There, something like that would have been nice. The answer would have been somewhere between the two. But no - all those wiggles cause so many problems.

Here's another example. A line looks simple and straight. But look closer and you see it has a bump. Look even closer and it has bumps on the bumps. Travel along the first line - say 3 units.

Travel along the second one and, if the bumps are even and a third of the line length, you'll go 5 units.

Go along the next iteration and you've got 25 bits, each say a third of the previous one, so you go 8.33 units.

I am guessing but I expect this just keeps rising rather than heading for some pleasant and mutually agreed figure. With even bumps like this it's all nice and fractal so there'll be a formula too. That would be nice to know if anyone cares to share it or I suppose I can work it out.

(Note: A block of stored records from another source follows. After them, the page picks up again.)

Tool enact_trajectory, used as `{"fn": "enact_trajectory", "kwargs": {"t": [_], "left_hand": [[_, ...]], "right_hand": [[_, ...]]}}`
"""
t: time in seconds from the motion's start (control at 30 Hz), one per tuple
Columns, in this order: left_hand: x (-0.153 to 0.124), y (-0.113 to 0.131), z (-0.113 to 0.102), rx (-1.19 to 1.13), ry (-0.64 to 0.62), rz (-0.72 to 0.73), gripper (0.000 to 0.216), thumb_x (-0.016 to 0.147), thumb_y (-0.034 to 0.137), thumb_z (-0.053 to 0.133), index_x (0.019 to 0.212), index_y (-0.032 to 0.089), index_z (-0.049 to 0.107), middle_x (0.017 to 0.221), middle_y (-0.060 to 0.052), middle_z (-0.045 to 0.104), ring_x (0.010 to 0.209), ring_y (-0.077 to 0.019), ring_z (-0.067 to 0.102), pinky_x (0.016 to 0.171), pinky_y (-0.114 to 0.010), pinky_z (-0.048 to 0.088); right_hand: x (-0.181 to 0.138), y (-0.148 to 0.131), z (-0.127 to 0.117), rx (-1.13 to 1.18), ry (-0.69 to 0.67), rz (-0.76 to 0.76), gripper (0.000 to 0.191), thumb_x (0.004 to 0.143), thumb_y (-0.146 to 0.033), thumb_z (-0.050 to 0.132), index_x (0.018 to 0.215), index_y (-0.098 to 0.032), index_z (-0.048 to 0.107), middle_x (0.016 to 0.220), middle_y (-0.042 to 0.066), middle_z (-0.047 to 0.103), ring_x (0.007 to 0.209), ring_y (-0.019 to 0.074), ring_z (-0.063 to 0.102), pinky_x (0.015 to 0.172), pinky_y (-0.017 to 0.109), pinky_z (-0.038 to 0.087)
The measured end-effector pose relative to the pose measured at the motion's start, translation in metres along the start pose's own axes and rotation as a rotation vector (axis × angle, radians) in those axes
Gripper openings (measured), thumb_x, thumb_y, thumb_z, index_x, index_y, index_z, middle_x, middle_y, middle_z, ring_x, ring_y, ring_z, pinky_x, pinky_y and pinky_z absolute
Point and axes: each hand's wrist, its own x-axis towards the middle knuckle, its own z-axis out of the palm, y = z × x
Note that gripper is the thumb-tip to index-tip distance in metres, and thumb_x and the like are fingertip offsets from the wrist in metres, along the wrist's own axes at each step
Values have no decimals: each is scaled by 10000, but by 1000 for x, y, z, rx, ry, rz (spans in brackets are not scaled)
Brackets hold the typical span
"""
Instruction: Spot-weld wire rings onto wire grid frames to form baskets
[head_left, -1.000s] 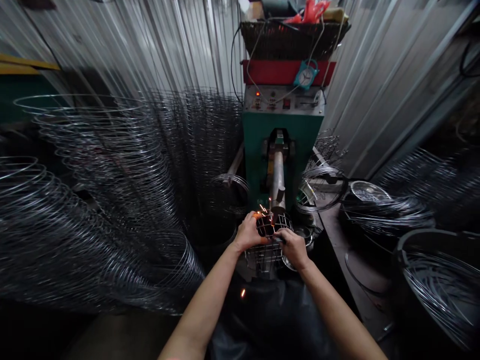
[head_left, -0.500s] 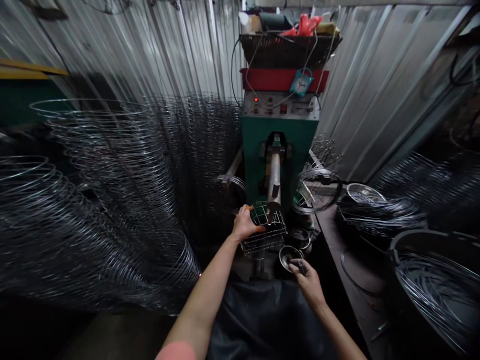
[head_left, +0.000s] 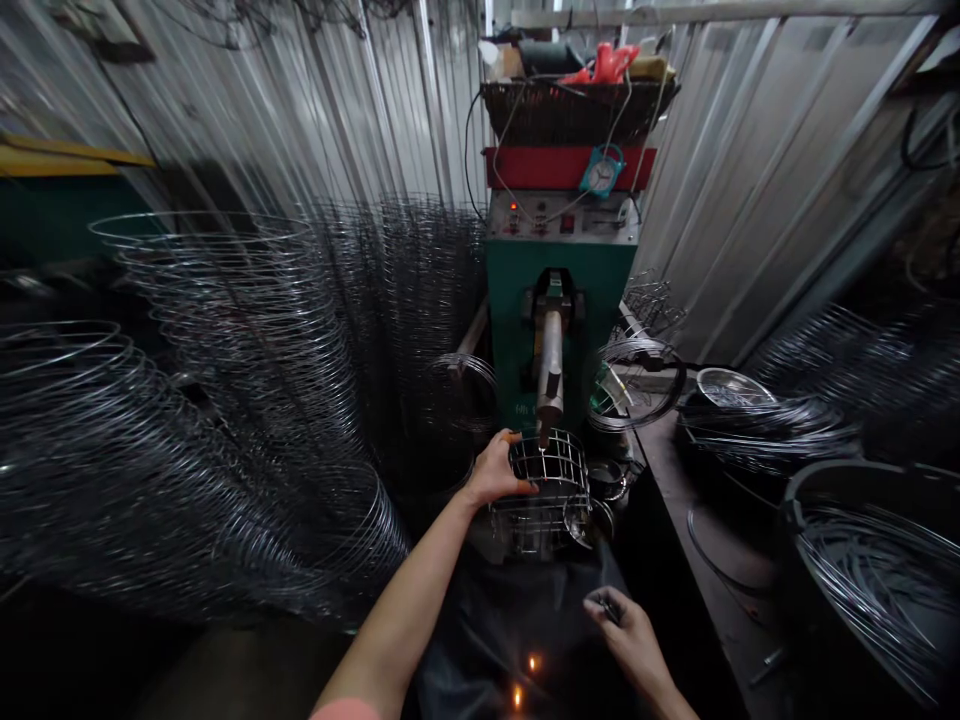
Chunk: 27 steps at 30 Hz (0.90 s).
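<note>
My left hand (head_left: 496, 469) grips the left side of a round wire basket (head_left: 546, 490), which sits under the metal arm (head_left: 550, 368) of a green welding machine (head_left: 561, 290). My right hand (head_left: 625, 625) is low over a dark apron, apart from the basket, its fingers pinched on a small dark metal piece. A small shiny metal bowl (head_left: 583, 520) stands just right of the basket. Two sparks (head_left: 525, 678) glow on the apron near my right hand.
Tall stacks of wire rings (head_left: 225, 400) fill the left side. More wire rings (head_left: 765, 425) and a black tub of wire (head_left: 877, 560) lie on the bench at the right. A clock (head_left: 601, 171) hangs on the machine under a dark basket of clutter.
My right hand has left the basket, passed the small bowl and dropped toward my lap. The basket has been turned under the arm. The welding sparks at the arm have stopped.
</note>
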Motion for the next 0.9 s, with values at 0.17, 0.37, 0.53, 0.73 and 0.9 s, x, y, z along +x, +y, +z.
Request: {"fn": "enact_trajectory", "kwargs": {"t": [0.17, 0.37, 0.53, 0.73, 0.9], "left_hand": [[-22, 8, -1, 32, -30, 12, 933, 420, 378, 849, 1234, 152, 453, 1389, -160, 345, 1305, -310, 320, 1072, -415, 297], [-20, 14, -3, 67, -45, 10, 935, 422, 363, 850, 1239, 148, 448, 1386, -165, 350, 1311, -305, 311, 1071, -410, 296], [-25, 15, -4, 50, -58, 4, 975, 428, 440, 835, 1271, 187, 415, 1389, -131, 360, 1299, -302, 332, 1068, -417, 299], [-4, 7, -23, 24, -172, -11, 944, 604, 601, 686, 1366, 199, 298, 1432, -127, 332, 1314, -301, 305, 1094, -490, 171], [41, 6, -33, 83, -193, -49, 465, 835, 588, 384, 926, 219, 652, 894, -14, 676, 873, -190, 600, 774, -274, 434]], "right_hand": [[-9, -2, -1, -12, 12, -10, 405, 738, -561, 541, 651, -170, 598, 614, 16, 570, 627, 165, 523, 577, 236, 402], [-9, -14, 1, -21, 40, -38, 407, 728, -562, 547, 634, -170, 602, 589, 13, 563, 593, 158, 517, 555, 238, 401], [20, -42, -18, -29, 77, -132, 352, 757, -507, 547, 711, -172, 643, 624, 21, 600, 602, 161, 545, 556, 240, 419], [128, -96, -43, -201, 142, -489, 300, 798, -439, 515, 835, -191, 679, 873, 84, 660, 834, 209, 604, 767, 298, 449], [205, -126, -31, -463, -142, -545, 285, 834, -386, 481, 861, -196, 692, 934, 69, 672, 846, 198, 604, 736, 282, 436]]}}
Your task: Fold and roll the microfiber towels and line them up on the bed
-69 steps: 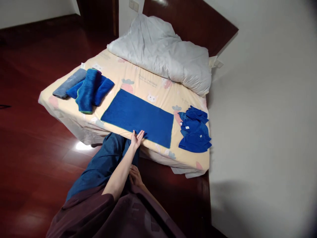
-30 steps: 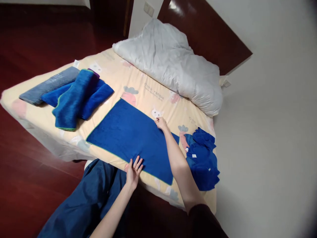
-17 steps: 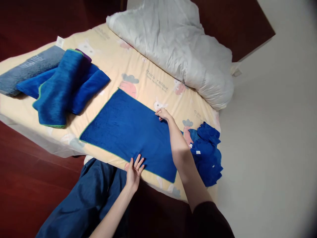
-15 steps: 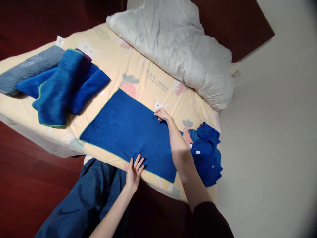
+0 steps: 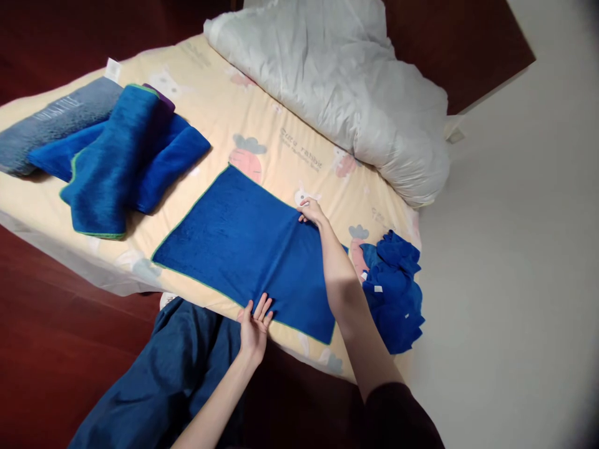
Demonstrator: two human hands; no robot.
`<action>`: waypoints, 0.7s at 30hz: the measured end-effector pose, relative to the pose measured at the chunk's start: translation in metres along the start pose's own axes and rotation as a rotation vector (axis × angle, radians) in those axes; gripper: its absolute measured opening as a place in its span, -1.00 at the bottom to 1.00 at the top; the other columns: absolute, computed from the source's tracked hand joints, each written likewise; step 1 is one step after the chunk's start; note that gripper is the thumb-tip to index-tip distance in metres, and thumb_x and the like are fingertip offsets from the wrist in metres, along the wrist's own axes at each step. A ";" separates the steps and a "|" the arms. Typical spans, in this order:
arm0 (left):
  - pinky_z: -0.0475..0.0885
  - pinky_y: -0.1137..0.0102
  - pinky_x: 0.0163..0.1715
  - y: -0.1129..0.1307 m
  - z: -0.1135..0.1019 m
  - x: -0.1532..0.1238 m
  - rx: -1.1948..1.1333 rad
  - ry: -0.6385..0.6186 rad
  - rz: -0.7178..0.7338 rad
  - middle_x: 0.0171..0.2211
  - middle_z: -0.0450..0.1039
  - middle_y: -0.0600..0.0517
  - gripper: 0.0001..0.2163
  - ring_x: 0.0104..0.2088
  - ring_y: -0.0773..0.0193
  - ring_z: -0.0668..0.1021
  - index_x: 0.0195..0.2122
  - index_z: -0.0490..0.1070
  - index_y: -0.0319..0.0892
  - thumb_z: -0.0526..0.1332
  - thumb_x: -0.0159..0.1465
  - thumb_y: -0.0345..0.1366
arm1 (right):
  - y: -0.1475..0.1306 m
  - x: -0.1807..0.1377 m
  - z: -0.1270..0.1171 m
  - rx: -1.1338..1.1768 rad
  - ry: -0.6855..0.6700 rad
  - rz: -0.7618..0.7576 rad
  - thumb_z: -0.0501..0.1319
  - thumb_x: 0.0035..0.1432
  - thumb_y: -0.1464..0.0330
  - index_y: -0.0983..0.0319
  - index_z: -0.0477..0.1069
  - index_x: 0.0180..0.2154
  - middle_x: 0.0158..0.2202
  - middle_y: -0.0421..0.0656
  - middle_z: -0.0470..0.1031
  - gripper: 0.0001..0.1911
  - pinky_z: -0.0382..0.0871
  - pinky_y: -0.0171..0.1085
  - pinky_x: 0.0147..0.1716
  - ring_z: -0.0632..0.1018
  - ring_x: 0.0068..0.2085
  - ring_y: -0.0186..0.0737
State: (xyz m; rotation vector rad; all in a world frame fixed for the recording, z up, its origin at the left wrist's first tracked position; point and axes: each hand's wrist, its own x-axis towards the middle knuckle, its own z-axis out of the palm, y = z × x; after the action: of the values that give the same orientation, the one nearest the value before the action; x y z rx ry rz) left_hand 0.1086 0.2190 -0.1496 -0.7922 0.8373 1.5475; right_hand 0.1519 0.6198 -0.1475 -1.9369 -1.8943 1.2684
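Note:
A blue towel (image 5: 210,231) with green edging lies spread out on the bed. A raised fold crosses it between my two hands. My right hand (image 5: 311,212) pinches the towel's far edge, fingers closed on the cloth. At the near edge, my left hand (image 5: 255,324) has its thumb and fingers on the cloth, gathering it where the fold ends. My right forearm hides part of the towel's right side.
Folded blue towels (image 5: 112,162) and a grey one (image 5: 60,115) are piled at the left of the patterned bed sheet (image 5: 196,100). A heap of crumpled blue cloths (image 5: 395,299) sits at the right. A white quilt (image 5: 327,81) lies along the far side, near the wall (image 5: 505,249).
A fold has risen across the towel between my hands, where the cloth was flatter before. My hands have barely moved; the view has shifted slightly.

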 end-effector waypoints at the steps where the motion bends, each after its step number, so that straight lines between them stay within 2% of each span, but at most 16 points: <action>1: 0.59 0.38 -0.24 0.000 -0.001 0.000 0.004 -0.003 -0.003 0.00 0.59 -0.19 -0.76 0.03 0.06 0.64 -0.30 0.13 -0.09 0.25 0.33 -0.36 | 0.001 0.000 0.001 0.019 0.009 -0.001 0.36 0.11 0.50 0.16 0.23 -0.25 -0.59 -0.30 0.44 -0.68 0.23 -0.47 -0.74 0.51 -0.66 -0.29; 5: 0.59 0.39 -0.23 -0.002 -0.004 0.000 0.052 -0.005 0.027 0.00 0.60 -0.17 -0.77 0.02 0.10 0.65 -0.30 0.16 -0.09 0.28 0.33 -0.32 | -0.001 -0.009 -0.008 0.059 0.025 -0.048 0.35 0.07 0.47 0.16 0.27 -0.25 -0.66 -0.36 0.35 -0.71 0.21 -0.46 -0.68 0.45 -0.66 -0.32; 8: 0.58 0.39 -0.26 0.003 -0.008 -0.005 0.190 -0.056 0.098 -0.03 0.62 -0.20 -0.76 -0.03 0.10 0.67 -0.31 0.26 -0.13 0.35 0.28 -0.22 | -0.010 -0.025 -0.024 0.035 0.077 -0.117 0.35 0.01 0.40 0.16 0.33 -0.30 -0.65 -0.38 0.32 -0.77 0.20 -0.42 -0.60 0.37 -0.63 -0.37; 12: 0.58 0.35 -0.28 0.025 -0.009 -0.020 0.472 -0.187 0.238 -0.02 0.60 -0.28 -0.59 -0.13 0.07 0.68 -0.28 0.52 -0.27 0.41 0.15 0.05 | -0.029 -0.055 -0.050 0.051 0.187 -0.271 0.37 -0.11 0.28 0.18 0.38 -0.41 -0.51 -0.32 0.40 -0.77 0.29 -0.35 -0.40 0.41 -0.45 -0.32; 15: 0.58 0.33 -0.30 0.052 -0.001 -0.042 0.627 -0.266 0.317 -0.03 0.61 -0.26 -0.49 -0.30 0.16 0.67 -0.21 0.60 -0.29 0.43 0.08 0.11 | -0.045 -0.089 -0.074 0.157 0.207 -0.380 0.36 -0.11 0.20 0.17 0.37 -0.40 -0.48 -0.30 0.40 -0.73 0.32 -0.30 -0.30 0.42 -0.39 -0.28; 18: 0.53 0.36 -0.41 0.088 0.013 -0.071 0.756 -0.326 0.406 -0.29 0.65 -0.15 -0.51 -0.47 0.25 0.59 -0.28 0.61 -0.27 0.44 0.05 0.12 | -0.057 -0.134 -0.099 0.287 0.255 -0.453 0.37 -0.11 0.14 0.15 0.35 -0.38 -0.52 -0.31 0.37 -0.68 0.32 -0.29 -0.31 0.42 -0.40 -0.27; 21: 0.31 0.44 -0.60 0.135 0.033 -0.102 0.931 -0.324 0.618 -0.62 0.45 0.03 -0.55 -0.62 0.35 0.42 -0.50 0.54 -0.24 0.43 0.04 0.12 | -0.063 -0.187 -0.124 0.408 0.331 -0.503 0.40 -0.12 0.08 0.15 0.35 -0.35 -0.52 -0.31 0.40 -0.61 0.33 -0.29 -0.34 0.44 -0.42 -0.27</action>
State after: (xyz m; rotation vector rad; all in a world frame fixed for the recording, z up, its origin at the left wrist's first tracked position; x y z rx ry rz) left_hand -0.0139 0.1821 -0.0344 0.4218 1.4578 1.4889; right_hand 0.2129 0.5215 0.0553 -1.2659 -1.6468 1.0054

All this tells me, though, is that it is not possible to be very sure about how far it is along things. The numbers seem to get bigger and bigger. And yet we know that the Earth is only so big so there has to be a limit somewhere or we'd be talking about things that fall off the edge or make rockets redundant for Moon visits.

Am I missing something terribly obvious or is this measurement business just some convenient approximation we make in this Age and will one day be looked upon as a bit silly.